La mia è una call to action. È esattamente quello che sto facendo con #onebillionhappy. #onebillionhappy non è un movimento pensato per rendere le persone felici. È un movimento che vuole spingere il mondo a dare priorità alla felicità e alla compassione e a considerarle come un set di valori da trasferire alle macchine, così che la nuova generazione di IA in arrivo abbiano la felicità e la compassione come valori costitutivi.
Immaginatevi già di essere le mamme e i papà di piccole IA che stanno iniziando a svilupparsi, potremmo convincerle sin da subito che mamma e papà vogliono essere felici e che hanno a cuore la felicità di altre persone. Se solo fossimo in grado di mostrare loro la metà di questi comportamenti, il nostro futuro potrebbe essere meraviglioso e luminoso. Se non ci riusciremo…
Cosa diresti alle persone che hanno subito un perdita? Hai parlato pubblicamente di tuo figlio Ali ed è qualcosa che conosci molto bene.

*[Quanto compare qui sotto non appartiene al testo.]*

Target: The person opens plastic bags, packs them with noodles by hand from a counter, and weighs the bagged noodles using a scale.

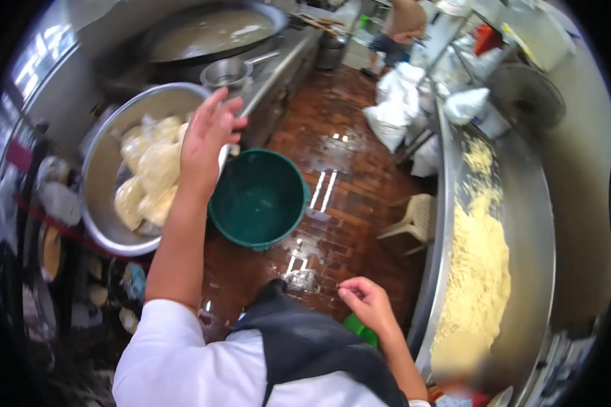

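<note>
My left hand (209, 139) is raised at the right rim of a large metal basin (96, 210), fingers spread and holding nothing. Inside the basin lie several clear plastic bags (157, 166) of pale yellow stuff. Lower down, my right hand (368, 302) hangs near my dark apron (312, 339), its fingers curled in towards the thumb; nothing shows in it. To its right stands a long metal trough (528, 224) with a heap of pale yellow crumbly material (478, 261). A deep green tub (259, 197) sits on the floor beside the basin.
A huge pan of cloudy liquid (210, 34) and a metal ladle-like pot (225, 73) are at the back left. White sacks (394, 102), a cream plastic stool (414, 220) and a round fan (526, 102) line the right. Another person (404, 27) stands far back. The tiled floor (339, 146) looks wet.
</note>
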The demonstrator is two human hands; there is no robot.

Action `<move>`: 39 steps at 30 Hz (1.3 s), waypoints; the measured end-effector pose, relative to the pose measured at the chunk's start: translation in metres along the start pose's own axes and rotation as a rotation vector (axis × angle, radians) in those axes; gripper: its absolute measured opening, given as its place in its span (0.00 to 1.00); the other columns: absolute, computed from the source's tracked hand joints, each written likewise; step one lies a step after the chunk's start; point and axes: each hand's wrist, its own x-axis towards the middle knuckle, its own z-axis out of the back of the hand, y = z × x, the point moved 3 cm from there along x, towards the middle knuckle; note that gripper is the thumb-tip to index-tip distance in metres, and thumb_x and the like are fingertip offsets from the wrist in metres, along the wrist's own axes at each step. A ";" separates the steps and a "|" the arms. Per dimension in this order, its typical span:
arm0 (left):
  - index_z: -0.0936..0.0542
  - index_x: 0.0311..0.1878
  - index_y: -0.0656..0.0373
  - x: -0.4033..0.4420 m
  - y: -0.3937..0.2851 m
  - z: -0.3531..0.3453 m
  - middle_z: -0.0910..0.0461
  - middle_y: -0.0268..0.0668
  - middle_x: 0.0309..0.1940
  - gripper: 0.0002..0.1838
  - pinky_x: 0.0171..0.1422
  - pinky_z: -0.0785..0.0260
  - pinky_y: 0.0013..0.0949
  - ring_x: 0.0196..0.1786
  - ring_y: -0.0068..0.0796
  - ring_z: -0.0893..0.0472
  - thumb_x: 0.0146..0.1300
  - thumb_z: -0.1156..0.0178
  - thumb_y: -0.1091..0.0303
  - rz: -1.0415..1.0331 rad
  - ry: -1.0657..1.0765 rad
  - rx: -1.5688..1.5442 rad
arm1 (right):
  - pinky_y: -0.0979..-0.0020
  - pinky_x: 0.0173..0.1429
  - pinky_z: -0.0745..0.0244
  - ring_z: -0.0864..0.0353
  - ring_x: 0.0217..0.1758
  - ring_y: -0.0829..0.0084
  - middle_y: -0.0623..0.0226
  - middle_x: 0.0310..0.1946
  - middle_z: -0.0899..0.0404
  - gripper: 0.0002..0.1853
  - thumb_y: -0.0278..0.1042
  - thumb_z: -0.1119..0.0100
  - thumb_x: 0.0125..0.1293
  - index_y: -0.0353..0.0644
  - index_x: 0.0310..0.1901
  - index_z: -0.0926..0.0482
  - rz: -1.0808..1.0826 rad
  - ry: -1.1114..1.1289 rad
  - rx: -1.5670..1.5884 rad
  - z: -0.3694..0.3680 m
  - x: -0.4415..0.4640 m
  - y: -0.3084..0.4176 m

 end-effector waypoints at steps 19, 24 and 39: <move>0.26 0.59 0.62 -0.007 0.145 -0.277 0.20 0.38 0.42 0.22 0.48 0.28 0.27 0.43 0.22 0.21 0.61 0.37 0.69 0.319 1.115 0.356 | 0.72 0.41 0.24 0.18 0.34 0.74 0.64 0.31 0.17 0.13 0.40 0.38 0.62 0.39 0.42 0.20 -0.086 -0.265 0.163 0.093 0.044 -0.113; 0.23 0.55 0.62 0.017 0.168 -0.362 0.18 0.41 0.41 0.22 0.47 0.27 0.29 0.42 0.25 0.20 0.59 0.35 0.66 0.137 1.133 0.459 | 0.72 0.42 0.24 0.18 0.35 0.74 0.64 0.31 0.17 0.13 0.39 0.37 0.62 0.39 0.42 0.19 -0.108 -0.259 0.194 0.166 0.074 -0.130; 0.20 0.41 0.63 0.179 0.330 -0.593 0.20 0.30 0.28 0.10 0.34 0.31 0.23 0.29 0.18 0.25 0.63 0.39 0.67 0.428 0.771 0.059 | 0.78 0.41 0.27 0.24 0.33 0.82 0.71 0.31 0.19 0.12 0.38 0.37 0.63 0.40 0.44 0.19 -0.352 -0.542 0.378 0.305 0.125 -0.161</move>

La perdita è la cosa più dura di tutte da affrontare. Non c’è modo per mandare via il dolore. Ho perso mio figlio, non è una cosa che ho scelto. Ma anche se sbattessi la testa contro un muro per 27 anni, Ali non tornerebbe. Allora perché dovrei farlo? Cosa porta di buono l’infelicità nella nostra vita? Perché semplicemente non metabolizziamo il fatto che i nostri i riferimenti sono cambiati? E poi iniziamo ad accettare che la vita è cambiata e cerchiamo di renderla migliore? Onorando, ricordando, amando e rendendo orgogliosi di noi le persone care che abbiamo perso, anziché rimanere seduti a piangere?

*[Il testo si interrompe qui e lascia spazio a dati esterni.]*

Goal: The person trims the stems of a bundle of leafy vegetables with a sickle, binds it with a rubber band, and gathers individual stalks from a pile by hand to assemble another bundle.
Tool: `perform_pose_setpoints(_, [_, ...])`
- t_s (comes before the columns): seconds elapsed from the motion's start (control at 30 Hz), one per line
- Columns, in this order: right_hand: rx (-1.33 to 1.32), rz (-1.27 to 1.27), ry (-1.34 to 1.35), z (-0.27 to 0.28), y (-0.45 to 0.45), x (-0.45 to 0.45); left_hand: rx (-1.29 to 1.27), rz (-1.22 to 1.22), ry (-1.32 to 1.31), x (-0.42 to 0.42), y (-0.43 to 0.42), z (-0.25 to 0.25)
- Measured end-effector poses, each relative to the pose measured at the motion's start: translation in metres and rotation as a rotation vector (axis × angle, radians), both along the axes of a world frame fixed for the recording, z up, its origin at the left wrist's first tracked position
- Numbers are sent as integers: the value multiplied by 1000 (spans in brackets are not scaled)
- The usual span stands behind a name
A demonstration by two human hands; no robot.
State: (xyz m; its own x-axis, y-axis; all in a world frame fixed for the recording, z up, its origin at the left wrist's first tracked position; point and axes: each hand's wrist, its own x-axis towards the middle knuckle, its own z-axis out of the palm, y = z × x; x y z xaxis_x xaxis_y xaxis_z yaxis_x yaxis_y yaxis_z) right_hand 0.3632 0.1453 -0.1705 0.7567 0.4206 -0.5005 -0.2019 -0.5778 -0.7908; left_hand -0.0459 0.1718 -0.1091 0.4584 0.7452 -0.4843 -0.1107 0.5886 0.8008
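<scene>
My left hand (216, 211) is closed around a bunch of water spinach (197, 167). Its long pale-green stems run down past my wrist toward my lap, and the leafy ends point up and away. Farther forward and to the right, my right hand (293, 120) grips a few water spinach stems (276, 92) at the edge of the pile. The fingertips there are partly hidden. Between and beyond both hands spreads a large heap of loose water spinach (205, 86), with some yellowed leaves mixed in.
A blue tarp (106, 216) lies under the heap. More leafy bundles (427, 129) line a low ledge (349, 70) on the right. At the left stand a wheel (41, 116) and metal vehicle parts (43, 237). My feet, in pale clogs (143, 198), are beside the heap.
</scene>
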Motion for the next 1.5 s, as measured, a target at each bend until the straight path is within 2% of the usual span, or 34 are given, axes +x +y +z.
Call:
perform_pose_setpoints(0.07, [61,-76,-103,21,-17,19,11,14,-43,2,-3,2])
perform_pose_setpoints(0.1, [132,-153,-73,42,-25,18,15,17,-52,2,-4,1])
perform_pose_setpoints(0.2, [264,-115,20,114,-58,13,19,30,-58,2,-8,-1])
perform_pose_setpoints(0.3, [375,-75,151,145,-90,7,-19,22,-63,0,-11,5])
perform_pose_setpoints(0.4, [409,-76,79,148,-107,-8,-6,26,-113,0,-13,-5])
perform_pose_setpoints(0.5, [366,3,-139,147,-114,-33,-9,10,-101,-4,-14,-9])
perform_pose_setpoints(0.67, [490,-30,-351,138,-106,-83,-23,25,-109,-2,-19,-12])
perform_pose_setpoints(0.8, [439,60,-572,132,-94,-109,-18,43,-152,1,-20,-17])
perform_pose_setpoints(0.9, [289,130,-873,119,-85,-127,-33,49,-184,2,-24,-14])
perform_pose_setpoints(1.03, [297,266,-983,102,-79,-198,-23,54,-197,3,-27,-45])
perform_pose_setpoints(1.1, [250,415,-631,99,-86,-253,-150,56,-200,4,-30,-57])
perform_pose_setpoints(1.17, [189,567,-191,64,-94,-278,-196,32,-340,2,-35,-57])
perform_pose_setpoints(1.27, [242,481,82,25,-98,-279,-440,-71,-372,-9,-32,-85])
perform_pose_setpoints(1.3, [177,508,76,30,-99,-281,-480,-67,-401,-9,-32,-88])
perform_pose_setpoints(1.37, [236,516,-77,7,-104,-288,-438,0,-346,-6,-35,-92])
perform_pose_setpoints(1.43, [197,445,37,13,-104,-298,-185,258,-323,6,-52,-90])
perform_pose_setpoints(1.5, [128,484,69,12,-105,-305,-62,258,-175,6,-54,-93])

Piangere non serve a niente. O meglio, piangere fa bene. Ma il dolore rischia di diventare una prigione. C’è un aspetto interessante in merito all’utilità dell’infelicità. Le persone devono capire che tutta l’infelicità che c’è nel mondo non ha mai lasciato un solo segno positivo sulla realtà. E tuttavia, abbiamo trascorso centinaia di migliaia di anni sentendoci infelici. Perché? Anziché essere infelici, viviamo il dolore. Come ho fatto io. Io provo dolore per la perdita di mio figlio ogni giorno. Ho preso quel dolore e l’ho trasformato in energia per rendergli onore. Non è un modo migliore di usare la mia energia, che restare seduto da qualche parte a maledire la vita per il resto della mia esistenza?